Dalam Imamat 17:11 tertulis:
“Karena nyawa makhluk ada di dalam darahnya dan Aku telah memberikan darah itu kepadamu di atas mezbah untuk mengadakan pendamaian bagi nyawamu, karena darah mengadakan pendamaian dengan perantaraan nyawa.”
Ayat ini bukan sekadar peraturan adat atau pantangan budaya, melainkan mengandung dua dimensi penting: dimensi teologis (hubungan manusia dengan Allah) dan dimensi medis-kesehatan (perlindungan manusia dari penyakit).
I.Perspektif Teologis:
Darah adalah Kehidupan Dalam Alkitab, darah memiliki makna yang sangat penting.
1. Darah melambangkan nyawa. Kehidupan makhluk hidup berada dalam darah. Kehilangan darah berarti kehilangan hidup.
2. Darah dipakai untuk pendamaian dosa. Dalam Perjanjian Lama, darah binatang dipersembahkan di mezbah sebagai korban penghapus dosa.
3. Penggenapan di dalam Kristus. Dalam Perjanjian Baru, Yesus Kristus menjadi korban yang sempurna. Darah-Nya tercurah di kayu salib sebagai tanda kasih Allah yang menyelamatkan manusia dari dosa (Matius 26:28).
Dengan demikian, darah bukan untuk dimakan, melainkan untuk mengingatkan umat manusia akan karya pendamaian Allah.
II. Perspektif Kesehatan:
Darah sebagai Media Penyakit.
Selain alasan teologis, larangan ini terbukti memiliki landasan kesehatan yang kuat. Ilmu kedokteran modern membuktikan bahwa darah adalah salah satu komponen tubuh yang paling rentan membawa penyakit.
1. Darah sebagai tempat kuman dan virus.
Banyak penyakit menular hidup dan berkembang di dalam darah, seperti antraks, malaria, HIV/AIDS, hepatitis, leptospirosis, dan infeksi bakteri lainnya. Jika darah dikonsumsi, risiko penularan penyakit sangat besar.
2. Darah mengandung zat sisa metabolisme.
Selain membawa oksigen dan nutrisi, darah juga mengangkut racun serta limbah tubuh. Hal ini membuat darah bukanlah bahan makanan yang layak konsumsi.
3. Kesehatan ternak tidak bisa dipastikan.
Seekor ternak yang tampak sehat dari luar belum tentu benar-benar bebas penyakit. Banyak penyakit justru pertama kali terdeteksi melalui darah. Karena itu, mengonsumsi darah hewan sangat berisiko bagi manusia.

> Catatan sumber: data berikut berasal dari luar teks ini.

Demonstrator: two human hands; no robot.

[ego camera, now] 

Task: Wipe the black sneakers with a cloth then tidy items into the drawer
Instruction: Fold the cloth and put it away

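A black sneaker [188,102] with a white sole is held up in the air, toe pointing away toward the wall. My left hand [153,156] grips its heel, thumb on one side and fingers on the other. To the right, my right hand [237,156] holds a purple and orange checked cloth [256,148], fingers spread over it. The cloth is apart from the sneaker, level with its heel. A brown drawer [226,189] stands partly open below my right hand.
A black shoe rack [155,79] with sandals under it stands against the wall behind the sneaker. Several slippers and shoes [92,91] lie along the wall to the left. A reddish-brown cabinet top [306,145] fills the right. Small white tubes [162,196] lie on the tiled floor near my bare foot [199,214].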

Dengan kata lain, larangan Allah terbukti merupakan bentuk perlindungan kesehatan masyarakat jauh sebelum pengetahuan medis modern berkembang.
II. Integrasi Teologi dan Medis
Larangan mengonsumsi darah mengandung makna ganda:
• Secara teologis, darah adalah simbol kehidupan dan sarana pendamaian dosa.
• Secara medis, darah adalah media berbahaya yang dapat membawa penyakit.
Kedua alasan ini menunjukkan bahwa firman Tuhan tidak hanya melindungi aspek rohani manusia, tetapi juga menjaga kesehatan jasmani umat-Nya.
Larangan makan darah bukan sekadar aturan kuno yang tidak relevan. Justru sebaliknya, larangan ini membuktikan bahwa firman Tuhan berlaku kekal dan bermanfaat bagi manusia sepanjang masa.
• Dari segi iman, darah adalah lambang nyawa dan pengingat akan darah Kristus yang menyelamatkan.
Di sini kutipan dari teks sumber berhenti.